All of the lines below should be copied word for word.

════════════════

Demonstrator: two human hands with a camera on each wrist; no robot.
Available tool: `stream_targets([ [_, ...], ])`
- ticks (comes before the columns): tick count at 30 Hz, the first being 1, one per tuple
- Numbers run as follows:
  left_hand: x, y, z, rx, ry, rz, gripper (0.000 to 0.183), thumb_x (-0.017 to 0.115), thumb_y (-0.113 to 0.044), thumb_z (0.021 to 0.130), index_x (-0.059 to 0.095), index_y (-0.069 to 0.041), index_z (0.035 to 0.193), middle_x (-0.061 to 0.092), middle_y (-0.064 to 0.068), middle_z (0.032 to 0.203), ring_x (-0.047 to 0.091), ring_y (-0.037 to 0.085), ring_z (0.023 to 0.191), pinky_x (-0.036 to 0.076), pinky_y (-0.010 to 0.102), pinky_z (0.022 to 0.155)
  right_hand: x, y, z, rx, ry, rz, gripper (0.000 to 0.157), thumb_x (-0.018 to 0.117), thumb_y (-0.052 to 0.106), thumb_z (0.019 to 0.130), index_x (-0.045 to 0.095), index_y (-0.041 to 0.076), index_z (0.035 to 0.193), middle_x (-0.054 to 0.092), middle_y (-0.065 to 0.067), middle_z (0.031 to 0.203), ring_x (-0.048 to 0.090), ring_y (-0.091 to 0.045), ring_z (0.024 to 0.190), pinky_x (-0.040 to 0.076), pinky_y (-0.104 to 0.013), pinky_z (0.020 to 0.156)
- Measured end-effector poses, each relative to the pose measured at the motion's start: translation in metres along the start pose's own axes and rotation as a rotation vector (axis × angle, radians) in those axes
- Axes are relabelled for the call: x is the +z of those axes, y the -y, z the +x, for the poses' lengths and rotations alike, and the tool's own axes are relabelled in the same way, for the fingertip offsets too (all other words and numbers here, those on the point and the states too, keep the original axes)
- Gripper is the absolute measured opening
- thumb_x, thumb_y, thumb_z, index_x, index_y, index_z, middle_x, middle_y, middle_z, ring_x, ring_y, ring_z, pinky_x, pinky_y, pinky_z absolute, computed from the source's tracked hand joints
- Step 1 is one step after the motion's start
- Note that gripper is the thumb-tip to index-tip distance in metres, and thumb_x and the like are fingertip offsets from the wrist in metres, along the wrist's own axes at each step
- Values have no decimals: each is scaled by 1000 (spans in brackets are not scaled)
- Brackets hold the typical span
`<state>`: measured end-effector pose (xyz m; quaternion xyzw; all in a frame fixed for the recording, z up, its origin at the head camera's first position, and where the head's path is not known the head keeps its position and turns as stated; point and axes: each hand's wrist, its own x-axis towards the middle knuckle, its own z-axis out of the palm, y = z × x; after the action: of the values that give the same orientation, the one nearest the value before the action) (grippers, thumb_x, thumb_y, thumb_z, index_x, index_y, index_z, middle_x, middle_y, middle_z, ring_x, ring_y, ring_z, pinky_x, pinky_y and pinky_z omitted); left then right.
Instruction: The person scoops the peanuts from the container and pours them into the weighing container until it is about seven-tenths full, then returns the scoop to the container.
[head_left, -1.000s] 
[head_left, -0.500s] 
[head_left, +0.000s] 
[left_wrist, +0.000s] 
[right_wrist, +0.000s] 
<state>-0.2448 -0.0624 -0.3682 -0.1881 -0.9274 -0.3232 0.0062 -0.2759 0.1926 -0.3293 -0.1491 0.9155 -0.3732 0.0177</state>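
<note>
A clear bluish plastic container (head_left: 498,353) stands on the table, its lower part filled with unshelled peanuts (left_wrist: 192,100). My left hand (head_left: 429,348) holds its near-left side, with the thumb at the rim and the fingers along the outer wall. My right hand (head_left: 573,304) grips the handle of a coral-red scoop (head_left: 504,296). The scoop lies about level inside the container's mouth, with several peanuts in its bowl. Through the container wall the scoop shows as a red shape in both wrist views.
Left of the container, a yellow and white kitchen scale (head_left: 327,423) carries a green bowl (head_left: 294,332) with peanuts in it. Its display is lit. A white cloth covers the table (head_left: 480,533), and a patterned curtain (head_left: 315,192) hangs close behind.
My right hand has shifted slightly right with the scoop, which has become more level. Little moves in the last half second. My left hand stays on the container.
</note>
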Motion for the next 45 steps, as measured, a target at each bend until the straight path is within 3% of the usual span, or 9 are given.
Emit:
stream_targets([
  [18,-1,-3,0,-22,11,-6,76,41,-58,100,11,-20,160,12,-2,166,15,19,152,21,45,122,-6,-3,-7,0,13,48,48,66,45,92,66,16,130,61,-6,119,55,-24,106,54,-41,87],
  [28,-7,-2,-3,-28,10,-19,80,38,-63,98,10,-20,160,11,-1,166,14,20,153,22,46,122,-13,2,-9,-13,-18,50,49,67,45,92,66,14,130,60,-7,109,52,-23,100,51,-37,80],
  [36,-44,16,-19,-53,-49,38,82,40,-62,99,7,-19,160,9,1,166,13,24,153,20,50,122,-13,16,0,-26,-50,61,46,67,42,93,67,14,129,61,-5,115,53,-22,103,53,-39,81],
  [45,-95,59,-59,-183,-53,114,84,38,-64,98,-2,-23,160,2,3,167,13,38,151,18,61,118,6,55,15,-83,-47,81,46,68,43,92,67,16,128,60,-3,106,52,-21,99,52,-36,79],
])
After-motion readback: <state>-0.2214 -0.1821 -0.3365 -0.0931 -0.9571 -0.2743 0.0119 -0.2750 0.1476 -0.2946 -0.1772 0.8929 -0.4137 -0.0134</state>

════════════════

SOLUTION TO THE PROBLEM:
Demonstrator: two human hands with a camera on each wrist; no robot.
Available tool: `stream_targets([ [_, ...], ])`
- ticks (comes before the columns): tick count at 30 Hz, the first being 1, one per tuple
- Numbers run as follows:
  left_hand: x, y, z, rx, ry, rz, gripper (0.000 to 0.183), thumb_x (-0.017 to 0.115), thumb_y (-0.113 to 0.044), thumb_z (0.021 to 0.130), index_x (-0.059 to 0.095), index_y (-0.069 to 0.041), index_z (0.035 to 0.193), middle_x (-0.061 to 0.092), middle_y (-0.064 to 0.068), middle_z (0.032 to 0.203), ring_x (-0.047 to 0.091), ring_y (-0.037 to 0.085), ring_z (0.023 to 0.191), pinky_x (-0.036 to 0.076), pinky_y (-0.010 to 0.102), pinky_z (0.022 to 0.155)
  right_hand: x, y, z, rx, ry, rz, gripper (0.000 to 0.157), thumb_x (-0.018 to 0.117), thumb_y (-0.052 to 0.106), thumb_z (0.019 to 0.130), index_x (-0.045 to 0.095), index_y (-0.041 to 0.076), index_z (0.035 to 0.193), middle_x (-0.054 to 0.092), middle_y (-0.065 to 0.067), middle_z (0.031 to 0.203), ring_x (-0.048 to 0.090), ring_y (-0.091 to 0.045), ring_z (0.024 to 0.190), pinky_x (-0.040 to 0.076), pinky_y (-0.104 to 0.013), pinky_z (0.020 to 0.156)
- Measured end-effector poses, each relative to the pose measured at the motion's start: translation in metres along the start pose's own axes and rotation as a rotation vector (axis × angle, radians) in those axes
- Axes are relabelled for the call: x is the +z of those axes, y the -y, z the +x, for the poses' lengths and rotations alike, and the tool's own axes are relabelled in the same way, for the fingertip offsets too (all other words and numbers here, those on the point and the states too, keep the original axes)
- Gripper is the absolute measured opening
- thumb_x, thumb_y, thumb_z, index_x, index_y, index_z, middle_x, middle_y, middle_z, ring_x, ring_y, ring_z, pinky_x, pinky_y, pinky_z absolute, computed from the source's tracked hand joints
- Step 1 is one step after the motion's start
- Note that gripper is the thumb-tip to index-tip distance in metres, and thumb_x and the like are fingertip offsets from the wrist in metres, along the wrist's own axes at each step
- Values have no decimals: each is scaled by 1000 (spans in brackets are not scaled)
- Brackets hold the typical span
`<state>`: measured end-effector pose (xyz m; quaternion xyzw; all in a frame fixed for the recording, z up, its origin at the head camera's first position, and where the head's path is not known the head keeps its position and turns as stated; point and axes: each hand's wrist, its own x-axis towards the middle knuckle, its own z-axis out of the palm, y = z × x; after the action: of the values that give the same orientation, the one nearest the value before the action) (grippers, thumb_x, thumb_y, thumb_z, index_x, index_y, index_z, middle_x, middle_y, middle_z, ring_x, ring_y, ring_z, pinky_x, pinky_y and pinky_z omitted); left then right.
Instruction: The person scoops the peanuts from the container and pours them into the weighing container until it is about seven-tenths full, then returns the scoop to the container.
[head_left, -1.000s] 
[head_left, -0.500s] 
[head_left, +0.000s] 
[left_wrist, +0.000s] 
[right_wrist, +0.000s] 
<state>-0.2448 -0.0624 -0.3682 -0.1881 -0.9274 -0.3232 0.0062 -0.2759 0.1926 -0.3293 -0.1491 0.9155 -0.3732 0.0177</state>
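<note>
A clear bluish plastic container (head_left: 498,353) stands on the table, its lower part filled with unshelled peanuts (left_wrist: 192,100). My left hand (head_left: 429,348) holds its near-left side, with the thumb at the rim and the fingers along the outer wall. My right hand (head_left: 573,304) grips the handle of a coral-red scoop (head_left: 504,296). The scoop lies about level inside the container's mouth, with several peanuts in its bowl. Through the container wall the scoop shows as a red shape in both wrist views.
Left of the container, a yellow and white kitchen scale (head_left: 327,423) carries a green bowl (head_left: 294,332) with peanuts in it. Its display is lit. A white cloth covers the table (head_left: 480,533), and a patterned curtain (head_left: 315,192) hangs close behind.
My right hand has shifted slightly right with the scoop, which has become more level. Little moves in the last half second. My left hand stays on the container.
</note>
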Motion for the next 45 steps, as measured, a target at each bend until the straight path is within 3% of the usual span, or 9 are given.
Emit:
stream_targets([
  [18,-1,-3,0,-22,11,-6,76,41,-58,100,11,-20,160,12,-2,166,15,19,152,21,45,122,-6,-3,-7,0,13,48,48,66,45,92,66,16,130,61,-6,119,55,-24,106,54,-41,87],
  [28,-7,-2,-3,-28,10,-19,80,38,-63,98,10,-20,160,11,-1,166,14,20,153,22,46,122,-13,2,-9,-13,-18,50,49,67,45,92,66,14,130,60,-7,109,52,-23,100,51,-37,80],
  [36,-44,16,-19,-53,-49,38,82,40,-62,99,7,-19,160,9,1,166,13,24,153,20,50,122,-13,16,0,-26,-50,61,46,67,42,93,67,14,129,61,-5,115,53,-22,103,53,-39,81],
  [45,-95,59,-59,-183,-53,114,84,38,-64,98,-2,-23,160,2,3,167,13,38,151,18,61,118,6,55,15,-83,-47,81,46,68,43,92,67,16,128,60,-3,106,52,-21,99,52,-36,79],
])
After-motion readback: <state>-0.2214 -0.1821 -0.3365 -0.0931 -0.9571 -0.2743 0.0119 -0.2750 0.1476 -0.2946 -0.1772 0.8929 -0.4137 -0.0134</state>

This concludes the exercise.